- **TASK TO CARRY OUT**
Could you restate the whole listing below word for word, minus the pictures?
== Segment start ==
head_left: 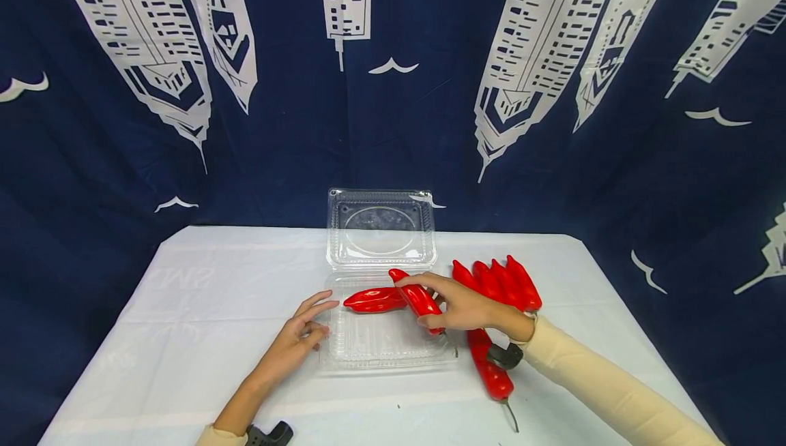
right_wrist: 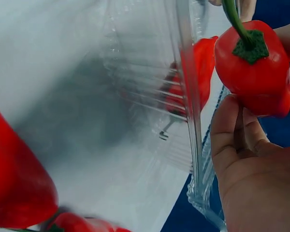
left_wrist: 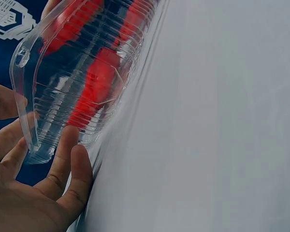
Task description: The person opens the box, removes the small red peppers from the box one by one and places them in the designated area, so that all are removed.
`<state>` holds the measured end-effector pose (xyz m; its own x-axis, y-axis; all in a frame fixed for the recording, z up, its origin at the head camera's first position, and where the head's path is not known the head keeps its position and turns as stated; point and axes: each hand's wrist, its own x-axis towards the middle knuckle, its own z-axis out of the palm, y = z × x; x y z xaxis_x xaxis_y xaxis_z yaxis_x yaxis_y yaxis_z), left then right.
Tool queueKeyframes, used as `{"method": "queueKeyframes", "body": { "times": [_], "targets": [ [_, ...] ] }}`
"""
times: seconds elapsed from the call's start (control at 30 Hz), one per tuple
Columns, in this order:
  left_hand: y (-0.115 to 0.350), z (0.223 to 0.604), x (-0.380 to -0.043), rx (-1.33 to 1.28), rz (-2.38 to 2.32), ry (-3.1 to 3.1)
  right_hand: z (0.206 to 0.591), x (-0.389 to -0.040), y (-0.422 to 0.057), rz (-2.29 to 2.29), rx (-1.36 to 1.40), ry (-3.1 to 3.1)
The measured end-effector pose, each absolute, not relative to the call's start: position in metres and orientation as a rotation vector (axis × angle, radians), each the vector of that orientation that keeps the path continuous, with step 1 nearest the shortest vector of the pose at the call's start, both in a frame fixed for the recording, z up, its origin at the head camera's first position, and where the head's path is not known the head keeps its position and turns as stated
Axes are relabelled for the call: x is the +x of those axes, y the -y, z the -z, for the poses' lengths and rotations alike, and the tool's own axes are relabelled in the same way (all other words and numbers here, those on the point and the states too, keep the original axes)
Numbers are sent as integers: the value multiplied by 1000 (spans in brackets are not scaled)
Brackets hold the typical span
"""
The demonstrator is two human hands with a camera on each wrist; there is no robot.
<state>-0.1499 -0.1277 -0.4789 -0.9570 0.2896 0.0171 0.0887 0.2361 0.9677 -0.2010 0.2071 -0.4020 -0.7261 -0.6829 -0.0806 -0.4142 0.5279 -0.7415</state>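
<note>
Above the right part of a clear plastic clamshell box [head_left: 381, 364], my right hand [head_left: 457, 303] grips a long red chili pepper [head_left: 420, 299] between thumb and fingers. Its green stem and cap face the right wrist camera. Another red chili pepper [head_left: 371, 301] lies crosswise inside the box, partly hidden behind the held one. At the box's left side, my left hand [head_left: 295, 340] touches the rim and outer wall with loosely extended fingers. In the left wrist view, its fingertips [left_wrist: 70, 140] rest against the ribbed wall [left_wrist: 94, 116].
The box's lid [head_left: 381, 231] stands raised at the back. Several red chili peppers [head_left: 522, 282] lie side by side to the right, and one more [head_left: 491, 371] lies nearer, partly under the right wrist. A white cloth covers the table [head_left: 166, 337]; a dark blue printed curtain [head_left: 399, 125] hangs behind.
</note>
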Motion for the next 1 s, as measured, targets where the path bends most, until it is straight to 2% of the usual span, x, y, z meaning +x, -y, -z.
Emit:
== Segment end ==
- **YOUR RESPONSE**
head_left: 
right_wrist: 
left_wrist: 
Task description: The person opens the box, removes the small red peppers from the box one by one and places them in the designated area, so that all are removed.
`<state>` holds the measured end-effector pose (xyz m; its own x-axis, y-axis; all in a frame fixed for the recording, z up, its origin at the head camera's first position, and where the head's path is not known the head keeps its position and turns as stated; point and axes: each hand's wrist, its own x-axis towards the middle knuckle, its own z-axis out of the palm, y = z × x; x y z xaxis_x xaxis_y xaxis_z yaxis_x yaxis_y yaxis_z), left then right.
Tool queueKeyframes, used as `{"method": "queueKeyframes", "body": { "times": [_], "targets": [ [_, ...] ] }}`
"""
times: seconds elapsed from the call's start (control at 30 Hz), one per tuple
Columns, in this order:
  left_hand: y (-0.115 to 0.350), z (0.223 to 0.604), x (-0.380 to -0.043), rx (-1.33 to 1.28), rz (-2.38 to 2.32), ry (-3.1 to 3.1)
  right_hand: z (0.206 to 0.591), x (-0.389 to -0.040), y (-0.422 to 0.057), rz (-2.29 to 2.29), rx (-1.36 to 1.40), ry (-3.1 to 3.1)
The measured end-effector pose, each absolute, not relative to the call's start: position in metres and orientation as a rotation vector (axis × angle, radians), each the vector of that orientation that keeps the path continuous, with step 1 nearest the shortest vector of the pose at the call's start, both in a frame fixed for the recording, z up, its origin at the head camera's first position, and where the head's path is not known the head keeps its position and turns as stated
Axes are relabelled for the call: x is the +x of those axes, y the -y, z the -z, for the poses' lengths and rotations alike, and the tool's own axes are relabelled in the same way (all other words and numbers here, those on the point and the states too, keep the original axes)
Numbers are sent as integers: the value multiplied by 1000 (spans in brackets are not scaled)
Brackets hold the typical span
"""
The demonstrator is two human hands with a camera on each wrist; there is no robot.
<state>-0.1499 -0.1277 -0.4789 -0.9570 0.2896 0.0171 0.0887 0.2361 0.9677 -0.2010 0.2071 -0.4020 -0.7261 -0.6829 -0.0806 -0.4142 0.5279 -0.7415</state>
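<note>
Above the right part of a clear plastic clamshell box [head_left: 381, 364], my right hand [head_left: 457, 303] grips a long red chili pepper [head_left: 420, 299] between thumb and fingers. Its green stem and cap face the right wrist camera. Another red chili pepper [head_left: 371, 301] lies crosswise inside the box, partly hidden behind the held one. At the box's left side, my left hand [head_left: 295, 340] touches the rim and outer wall with loosely extended fingers. In the left wrist view, its fingertips [left_wrist: 70, 140] rest against the ribbed wall [left_wrist: 94, 116].
The box's lid [head_left: 381, 231] stands raised at the back. Several red chili peppers [head_left: 522, 282] lie side by side to the right, and one more [head_left: 491, 371] lies nearer, partly under the right wrist. A white cloth covers the table [head_left: 166, 337]; a dark blue printed curtain [head_left: 399, 125] hangs behind.
</note>
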Motion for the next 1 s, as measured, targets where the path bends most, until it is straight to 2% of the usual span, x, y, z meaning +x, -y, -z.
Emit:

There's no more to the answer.